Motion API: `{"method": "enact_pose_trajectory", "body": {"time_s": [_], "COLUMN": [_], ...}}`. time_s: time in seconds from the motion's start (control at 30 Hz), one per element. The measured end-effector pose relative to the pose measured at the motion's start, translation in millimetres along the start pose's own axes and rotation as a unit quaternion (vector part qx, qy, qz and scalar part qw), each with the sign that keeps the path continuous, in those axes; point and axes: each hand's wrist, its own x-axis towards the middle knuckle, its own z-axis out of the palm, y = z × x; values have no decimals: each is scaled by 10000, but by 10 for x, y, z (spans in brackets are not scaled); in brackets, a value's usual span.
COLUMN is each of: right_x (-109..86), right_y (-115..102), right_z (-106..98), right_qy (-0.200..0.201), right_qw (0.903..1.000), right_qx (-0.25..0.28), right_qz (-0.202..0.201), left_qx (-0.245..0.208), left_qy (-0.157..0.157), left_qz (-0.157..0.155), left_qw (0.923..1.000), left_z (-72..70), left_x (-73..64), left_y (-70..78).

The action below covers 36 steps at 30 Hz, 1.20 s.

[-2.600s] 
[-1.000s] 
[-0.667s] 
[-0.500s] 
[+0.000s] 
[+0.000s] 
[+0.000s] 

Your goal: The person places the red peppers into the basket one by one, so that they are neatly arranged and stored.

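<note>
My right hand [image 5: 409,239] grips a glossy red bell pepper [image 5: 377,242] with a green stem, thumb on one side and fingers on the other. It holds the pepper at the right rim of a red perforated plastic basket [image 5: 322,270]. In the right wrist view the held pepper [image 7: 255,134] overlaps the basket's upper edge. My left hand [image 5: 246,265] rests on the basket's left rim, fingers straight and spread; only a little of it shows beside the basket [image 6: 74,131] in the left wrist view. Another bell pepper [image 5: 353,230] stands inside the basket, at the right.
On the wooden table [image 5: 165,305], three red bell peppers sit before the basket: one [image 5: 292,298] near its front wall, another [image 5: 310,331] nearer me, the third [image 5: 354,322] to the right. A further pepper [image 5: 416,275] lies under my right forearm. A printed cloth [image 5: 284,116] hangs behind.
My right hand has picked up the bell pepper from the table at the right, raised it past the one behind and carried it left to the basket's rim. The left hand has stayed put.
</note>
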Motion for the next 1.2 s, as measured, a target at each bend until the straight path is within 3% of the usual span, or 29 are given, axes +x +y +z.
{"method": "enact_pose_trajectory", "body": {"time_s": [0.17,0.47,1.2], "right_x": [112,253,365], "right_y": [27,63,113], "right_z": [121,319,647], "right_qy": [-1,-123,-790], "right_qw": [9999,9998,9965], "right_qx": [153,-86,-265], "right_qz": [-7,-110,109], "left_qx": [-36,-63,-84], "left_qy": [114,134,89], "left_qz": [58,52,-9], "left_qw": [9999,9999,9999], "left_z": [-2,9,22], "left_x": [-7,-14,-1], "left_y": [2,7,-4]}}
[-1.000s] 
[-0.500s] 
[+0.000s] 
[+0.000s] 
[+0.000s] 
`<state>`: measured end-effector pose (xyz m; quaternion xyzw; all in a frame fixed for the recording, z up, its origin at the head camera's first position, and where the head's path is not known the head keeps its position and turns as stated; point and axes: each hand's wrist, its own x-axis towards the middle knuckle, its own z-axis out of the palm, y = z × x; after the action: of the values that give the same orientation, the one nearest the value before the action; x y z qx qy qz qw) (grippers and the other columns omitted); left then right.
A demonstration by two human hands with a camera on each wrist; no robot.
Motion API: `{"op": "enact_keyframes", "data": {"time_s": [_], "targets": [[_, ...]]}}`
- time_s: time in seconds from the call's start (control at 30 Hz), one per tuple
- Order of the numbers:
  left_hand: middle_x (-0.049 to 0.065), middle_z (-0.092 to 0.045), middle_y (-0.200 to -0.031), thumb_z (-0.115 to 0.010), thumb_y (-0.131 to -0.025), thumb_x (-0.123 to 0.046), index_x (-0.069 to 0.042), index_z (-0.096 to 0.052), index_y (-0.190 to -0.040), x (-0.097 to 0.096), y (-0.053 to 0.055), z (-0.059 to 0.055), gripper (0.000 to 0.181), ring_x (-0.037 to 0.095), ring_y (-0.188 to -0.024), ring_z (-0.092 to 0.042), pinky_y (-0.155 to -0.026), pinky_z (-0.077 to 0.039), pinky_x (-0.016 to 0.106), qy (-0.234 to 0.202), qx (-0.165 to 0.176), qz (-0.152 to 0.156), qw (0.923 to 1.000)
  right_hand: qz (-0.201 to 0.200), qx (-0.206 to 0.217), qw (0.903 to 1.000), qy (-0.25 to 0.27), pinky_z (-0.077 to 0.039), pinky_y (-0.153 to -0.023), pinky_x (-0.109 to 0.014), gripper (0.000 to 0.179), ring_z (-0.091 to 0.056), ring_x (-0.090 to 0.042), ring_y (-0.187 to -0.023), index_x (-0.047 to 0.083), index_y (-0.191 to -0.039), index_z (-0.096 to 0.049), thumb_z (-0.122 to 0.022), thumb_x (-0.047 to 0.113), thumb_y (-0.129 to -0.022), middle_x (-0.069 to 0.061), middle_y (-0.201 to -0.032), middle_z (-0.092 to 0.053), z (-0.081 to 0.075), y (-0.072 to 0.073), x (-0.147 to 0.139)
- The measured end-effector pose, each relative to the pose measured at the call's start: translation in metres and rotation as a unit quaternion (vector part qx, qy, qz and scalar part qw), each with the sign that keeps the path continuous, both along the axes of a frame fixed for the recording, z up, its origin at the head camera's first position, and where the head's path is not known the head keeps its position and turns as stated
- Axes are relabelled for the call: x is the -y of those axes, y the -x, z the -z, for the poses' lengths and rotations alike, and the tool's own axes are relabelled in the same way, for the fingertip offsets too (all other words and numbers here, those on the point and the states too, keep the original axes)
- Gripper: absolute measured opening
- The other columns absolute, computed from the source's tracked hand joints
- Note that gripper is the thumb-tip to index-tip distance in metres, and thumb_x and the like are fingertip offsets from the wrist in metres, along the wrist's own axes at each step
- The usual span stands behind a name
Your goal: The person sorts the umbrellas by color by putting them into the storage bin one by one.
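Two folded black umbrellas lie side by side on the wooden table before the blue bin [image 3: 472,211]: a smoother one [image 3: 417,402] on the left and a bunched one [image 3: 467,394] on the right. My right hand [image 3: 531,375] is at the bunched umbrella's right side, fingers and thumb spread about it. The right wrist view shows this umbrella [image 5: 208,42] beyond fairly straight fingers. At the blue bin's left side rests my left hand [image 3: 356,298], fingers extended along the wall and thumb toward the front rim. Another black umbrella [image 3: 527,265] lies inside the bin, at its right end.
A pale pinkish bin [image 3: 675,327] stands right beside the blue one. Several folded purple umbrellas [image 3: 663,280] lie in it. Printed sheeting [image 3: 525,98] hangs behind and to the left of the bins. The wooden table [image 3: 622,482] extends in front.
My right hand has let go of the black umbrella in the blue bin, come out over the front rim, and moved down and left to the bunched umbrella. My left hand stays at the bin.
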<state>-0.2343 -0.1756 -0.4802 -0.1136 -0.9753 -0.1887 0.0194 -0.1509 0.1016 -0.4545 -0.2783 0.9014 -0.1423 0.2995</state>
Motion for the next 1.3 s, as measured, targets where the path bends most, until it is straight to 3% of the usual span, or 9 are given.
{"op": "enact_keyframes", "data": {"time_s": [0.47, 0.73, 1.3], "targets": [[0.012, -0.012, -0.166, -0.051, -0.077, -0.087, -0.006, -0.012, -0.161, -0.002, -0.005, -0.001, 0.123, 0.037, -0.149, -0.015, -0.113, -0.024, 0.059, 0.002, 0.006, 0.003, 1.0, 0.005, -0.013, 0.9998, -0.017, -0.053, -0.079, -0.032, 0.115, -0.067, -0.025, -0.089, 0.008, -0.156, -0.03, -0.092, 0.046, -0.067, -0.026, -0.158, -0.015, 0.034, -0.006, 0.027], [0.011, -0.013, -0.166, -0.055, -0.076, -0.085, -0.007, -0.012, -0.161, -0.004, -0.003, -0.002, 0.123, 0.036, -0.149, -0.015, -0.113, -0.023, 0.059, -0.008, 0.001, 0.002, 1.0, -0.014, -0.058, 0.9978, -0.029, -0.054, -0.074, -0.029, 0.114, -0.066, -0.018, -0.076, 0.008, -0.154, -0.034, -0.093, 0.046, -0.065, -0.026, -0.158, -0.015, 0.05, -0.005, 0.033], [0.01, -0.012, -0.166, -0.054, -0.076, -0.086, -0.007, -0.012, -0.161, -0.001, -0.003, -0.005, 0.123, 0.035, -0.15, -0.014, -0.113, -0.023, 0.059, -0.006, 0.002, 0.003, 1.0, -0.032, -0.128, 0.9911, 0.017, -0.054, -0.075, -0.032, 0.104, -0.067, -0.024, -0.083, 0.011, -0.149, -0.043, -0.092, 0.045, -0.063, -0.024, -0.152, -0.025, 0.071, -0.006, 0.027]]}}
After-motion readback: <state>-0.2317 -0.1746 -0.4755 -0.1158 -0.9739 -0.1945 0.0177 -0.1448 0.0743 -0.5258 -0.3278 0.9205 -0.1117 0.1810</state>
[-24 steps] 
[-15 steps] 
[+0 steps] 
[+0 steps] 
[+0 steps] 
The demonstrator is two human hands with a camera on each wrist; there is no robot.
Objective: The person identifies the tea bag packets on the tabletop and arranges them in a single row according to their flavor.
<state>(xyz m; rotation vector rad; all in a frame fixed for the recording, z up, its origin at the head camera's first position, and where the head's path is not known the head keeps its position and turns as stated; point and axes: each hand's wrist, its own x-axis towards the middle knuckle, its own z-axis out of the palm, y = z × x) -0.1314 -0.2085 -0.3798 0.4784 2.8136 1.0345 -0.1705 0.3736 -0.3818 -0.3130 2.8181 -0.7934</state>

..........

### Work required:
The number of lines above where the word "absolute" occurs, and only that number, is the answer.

### Result:
2